## [ASSIGNED TASK]
Lines of the data that contain the word "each" are the ones to copy.
______________________________
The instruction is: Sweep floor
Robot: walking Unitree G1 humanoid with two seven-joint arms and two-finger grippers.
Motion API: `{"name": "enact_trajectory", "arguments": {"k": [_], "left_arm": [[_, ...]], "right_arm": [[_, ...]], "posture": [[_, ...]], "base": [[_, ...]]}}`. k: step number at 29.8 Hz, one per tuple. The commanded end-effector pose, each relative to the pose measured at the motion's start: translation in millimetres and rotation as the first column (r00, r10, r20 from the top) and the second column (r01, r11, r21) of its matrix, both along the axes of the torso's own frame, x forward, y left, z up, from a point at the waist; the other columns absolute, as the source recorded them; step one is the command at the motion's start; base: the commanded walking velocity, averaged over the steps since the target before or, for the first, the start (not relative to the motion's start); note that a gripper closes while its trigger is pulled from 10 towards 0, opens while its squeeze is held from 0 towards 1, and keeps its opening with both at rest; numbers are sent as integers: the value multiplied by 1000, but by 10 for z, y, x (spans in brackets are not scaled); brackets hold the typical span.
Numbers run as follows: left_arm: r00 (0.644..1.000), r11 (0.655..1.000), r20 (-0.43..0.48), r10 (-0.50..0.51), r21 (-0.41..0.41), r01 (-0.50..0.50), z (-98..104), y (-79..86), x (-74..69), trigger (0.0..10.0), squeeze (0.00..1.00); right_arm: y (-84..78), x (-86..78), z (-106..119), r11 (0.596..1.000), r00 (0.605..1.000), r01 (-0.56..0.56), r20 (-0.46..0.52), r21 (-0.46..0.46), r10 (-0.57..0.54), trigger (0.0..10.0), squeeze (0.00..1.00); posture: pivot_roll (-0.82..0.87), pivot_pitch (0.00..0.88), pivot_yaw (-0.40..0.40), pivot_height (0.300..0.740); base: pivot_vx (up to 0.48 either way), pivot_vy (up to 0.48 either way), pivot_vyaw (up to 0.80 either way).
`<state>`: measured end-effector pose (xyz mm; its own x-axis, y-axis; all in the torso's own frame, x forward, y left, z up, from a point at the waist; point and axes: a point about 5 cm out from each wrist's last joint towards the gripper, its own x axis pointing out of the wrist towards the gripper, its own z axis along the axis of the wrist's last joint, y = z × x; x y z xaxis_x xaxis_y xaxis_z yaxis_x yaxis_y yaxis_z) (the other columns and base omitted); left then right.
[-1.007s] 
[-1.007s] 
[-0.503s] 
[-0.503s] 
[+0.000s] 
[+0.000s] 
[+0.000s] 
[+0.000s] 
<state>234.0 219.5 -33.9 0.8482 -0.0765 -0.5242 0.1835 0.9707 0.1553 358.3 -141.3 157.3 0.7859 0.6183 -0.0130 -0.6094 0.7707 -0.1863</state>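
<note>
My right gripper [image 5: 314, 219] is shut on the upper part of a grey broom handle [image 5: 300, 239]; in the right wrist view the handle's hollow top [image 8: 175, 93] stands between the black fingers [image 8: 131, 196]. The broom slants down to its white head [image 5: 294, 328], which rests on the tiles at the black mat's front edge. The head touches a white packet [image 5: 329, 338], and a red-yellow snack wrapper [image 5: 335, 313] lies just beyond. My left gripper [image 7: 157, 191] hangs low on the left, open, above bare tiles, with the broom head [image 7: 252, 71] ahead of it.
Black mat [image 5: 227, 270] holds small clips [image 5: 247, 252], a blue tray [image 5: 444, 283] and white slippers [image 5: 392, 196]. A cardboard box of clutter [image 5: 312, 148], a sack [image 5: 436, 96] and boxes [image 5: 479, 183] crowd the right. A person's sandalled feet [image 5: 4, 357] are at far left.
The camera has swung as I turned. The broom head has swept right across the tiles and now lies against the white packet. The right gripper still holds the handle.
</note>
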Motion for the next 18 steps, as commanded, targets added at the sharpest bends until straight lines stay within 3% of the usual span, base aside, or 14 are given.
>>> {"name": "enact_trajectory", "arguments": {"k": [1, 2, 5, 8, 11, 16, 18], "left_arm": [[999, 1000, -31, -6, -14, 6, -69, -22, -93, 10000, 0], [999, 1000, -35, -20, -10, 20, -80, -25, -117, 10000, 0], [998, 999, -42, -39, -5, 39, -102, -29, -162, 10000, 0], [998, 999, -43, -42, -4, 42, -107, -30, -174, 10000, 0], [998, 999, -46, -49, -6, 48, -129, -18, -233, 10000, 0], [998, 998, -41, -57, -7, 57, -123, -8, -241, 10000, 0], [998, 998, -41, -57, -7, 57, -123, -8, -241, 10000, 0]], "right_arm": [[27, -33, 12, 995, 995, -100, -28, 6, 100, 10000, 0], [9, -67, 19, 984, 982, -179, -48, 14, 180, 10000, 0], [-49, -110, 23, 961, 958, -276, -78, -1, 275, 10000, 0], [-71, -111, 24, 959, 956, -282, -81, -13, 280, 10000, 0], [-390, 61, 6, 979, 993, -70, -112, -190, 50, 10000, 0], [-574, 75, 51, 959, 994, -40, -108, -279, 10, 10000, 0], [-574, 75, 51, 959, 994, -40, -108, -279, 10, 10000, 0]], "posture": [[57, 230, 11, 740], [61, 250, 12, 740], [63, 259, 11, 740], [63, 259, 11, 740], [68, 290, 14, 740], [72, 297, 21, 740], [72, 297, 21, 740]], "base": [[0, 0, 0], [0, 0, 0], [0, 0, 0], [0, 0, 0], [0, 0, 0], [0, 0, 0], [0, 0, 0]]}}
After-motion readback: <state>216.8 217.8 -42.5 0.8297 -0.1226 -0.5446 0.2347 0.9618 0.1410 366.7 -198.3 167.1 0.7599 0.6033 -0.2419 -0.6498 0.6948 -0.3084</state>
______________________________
## [ANSWER TO THIS PROBLEM]
Motion API: `{"name": "enact_trajectory", "arguments": {"k": [_], "left_arm": [[_, ...]], "right_arm": [[_, ...]], "posture": [[_, ...]], "base": [[_, ...]]}}`. k: step number at 29.8 Hz, one per tuple. The commanded end-effector pose, each relative to the pose measured at the motion's start: translation in millimetres and rotation as the first column (r00, r10, r20 from the top) and the second column (r01, r11, r21) of its matrix, both along the axes of the torso's own frame, x forward, y left, z up, from a point at the waist; the other columns absolute, as the source recorded them; step one is the command at the motion's start; base: the commanded walking velocity, averaged over the steps since the target before or, for the first, the start (not relative to the motion's start); note that a gripper closes while its trigger is pulled from 10 towards 0, opens while its squeeze is held from 0 towards 1, and keeps its opening with both at rest; numbers are sent as integers: the value multiplied by 1000, but by 10 for z, y, x (spans in brackets are not scaled); brackets hold the typical span.
`<state>`: measured end-effector pose (xyz mm; its own x-axis, y-axis; all in the torso's own frame, x forward, y left, z up, from a point at the waist; point and axes: a point about 5 cm out from each wrist's last joint towards the gripper, its own x axis pointing out of the wrist towards the gripper, its own z axis along the axis of the wrist's last joint, y = z × x; x y z xaxis_x xaxis_y xaxis_z yaxis_x yaxis_y yaxis_z) (the other columns and base omitted); left then right.

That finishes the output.